8-K 1 l17602ae8vk.txt OLYMPIC STEEL, INC. 8-K UNITED STATES SECURITIES AND EXCHANGE COMMISSION Washington, D.C. 20549 FORM 8-K CURRENT REPORT PURSUANT TO SECTION 13 OR 15(d) OF THE SECURITIES EXCHANGE ACT OF 1934 Date of Report (Date of earliest event reported) -- December 22, 2005 Commission File Number 0-23320 OLYMPIC STEEL, INC. (Exact name of registrant as specified in its charter) Ohio 34-1245650 (State or other jurisdiction of (I.R.S. Employer incorporation or organization) Identification Number)
5096 Richmond Road, Bedford Heights, Ohio 44146 (Address of principal executive offices) (Zip Code)
Registrant's telephone number, including area code (216) 292-3800 Check the appropriate box if the Form 8-K filing is intended to simultaneously satisfy the filing obligation of the registrant under and of the following provisions: [ ] Written communications pursuant to Rule 425 under the Securities Act (17 CFR 230.425) [ ] Soliciting material pursuant to Rule 14a-12 under the Exchange Act (17 CFR 240.14a-12) [ ] Pre-commencement communications pursuant to Rule 14d-2(b) under the Exchange Act (17 CFR 240.14d-2(b) [ ] Pre-commencement communications pursuant to Rule 13e-4 under the Exchange Act (17 CFR 240.13e-4(c) ITEM 1.01. ENTRY INTO A MATERIAL DEFINITIVE AGRFEEMENT Effective January 1, 2006, the Company and Mr. David A. Wolfort entered into an employment agreement pursuant to which Mr. Wolfort will serve as President and Chief Operating Officer of the Company for a term ending January 1, 2011. Under the agreement, Mr. Wolfort receives a base salary of $550,000 per year, subject to possible increases as determined by the Board. During the period of employment, Mr. Wolfort will be eligible for a performance bonus under the Company's Senior Management Compensation Program Plan in place as of 2005, as amended, or such other bonus plan that replaces that plan, and Mr. Wolfort will be eligible to participate in any long-term incentive plan which may be created or amended by the Board from time to time. If the Company terminates Mr. Wolfort's employment "without cause" during his employment period, he will continue to receive his compensation under the agreement during the period ending on the earlier of (i) January 1, 2011 or (ii) the second anniversary of the termination of his employment. The employment agreement contains a two-year, non-competition prohibition. ITEM 9.01 FINANCIAL STATEMENTS AND EXHIBITS. (a) Financial Statements of Businesses Acquired Not applicable. (b) Pro Forma Financial Information Not applicable. (c) Exhibits
EXHIBIT NUMBER DESCRIPTION OF EXHIBIT ------- ---------------------- 10.10 Employment agreement, effective as of January 1, 2006, by and between the Company and David A. Wolfort.

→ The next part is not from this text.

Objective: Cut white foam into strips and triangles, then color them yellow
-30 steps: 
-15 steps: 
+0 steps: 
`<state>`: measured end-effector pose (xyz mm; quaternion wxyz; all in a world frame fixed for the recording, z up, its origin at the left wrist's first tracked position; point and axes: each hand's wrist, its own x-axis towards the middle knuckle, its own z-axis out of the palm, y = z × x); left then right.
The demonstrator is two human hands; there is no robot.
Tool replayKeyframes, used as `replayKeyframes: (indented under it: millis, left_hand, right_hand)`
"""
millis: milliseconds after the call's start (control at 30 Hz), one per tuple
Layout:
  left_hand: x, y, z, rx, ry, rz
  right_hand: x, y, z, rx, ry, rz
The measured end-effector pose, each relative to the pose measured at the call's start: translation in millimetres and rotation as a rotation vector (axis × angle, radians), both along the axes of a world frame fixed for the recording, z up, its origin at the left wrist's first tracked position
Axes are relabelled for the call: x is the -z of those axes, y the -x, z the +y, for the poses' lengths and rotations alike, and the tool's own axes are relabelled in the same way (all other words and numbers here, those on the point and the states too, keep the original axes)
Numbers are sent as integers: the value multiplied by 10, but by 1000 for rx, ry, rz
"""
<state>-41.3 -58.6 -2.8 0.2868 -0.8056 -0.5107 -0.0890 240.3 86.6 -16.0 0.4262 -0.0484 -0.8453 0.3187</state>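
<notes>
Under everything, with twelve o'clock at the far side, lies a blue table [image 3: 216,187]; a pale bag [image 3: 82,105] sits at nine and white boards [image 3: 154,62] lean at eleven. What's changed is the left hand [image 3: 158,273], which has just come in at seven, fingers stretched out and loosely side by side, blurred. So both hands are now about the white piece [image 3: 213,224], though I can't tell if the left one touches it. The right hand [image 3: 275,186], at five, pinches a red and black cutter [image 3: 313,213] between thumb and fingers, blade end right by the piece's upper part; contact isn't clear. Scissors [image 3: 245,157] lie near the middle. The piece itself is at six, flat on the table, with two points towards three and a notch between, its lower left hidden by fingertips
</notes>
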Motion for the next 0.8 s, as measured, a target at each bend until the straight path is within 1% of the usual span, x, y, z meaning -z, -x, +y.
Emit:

SIGNATURES Pursuant to the requirements of the Securities Exchange Act of 1934, the registrant has duly caused this report to be signed on its behalf by the undersigned hereunto duly authorized. OLYMPIC STEEL, INC. Date: December 22, 2005 By: /s/ Richard T. Marabito ------------------------------------ Richard T. Marabito Chief Financial Officer 2 EXHIBIT INDEX
EXHIBIT NUMBER DESCRIPTION OF EXHIBIT ------- ---------------------- 10.10 Employment Agreement, effective as of January 1, 2006, by and between the Company and David A. Wolfort.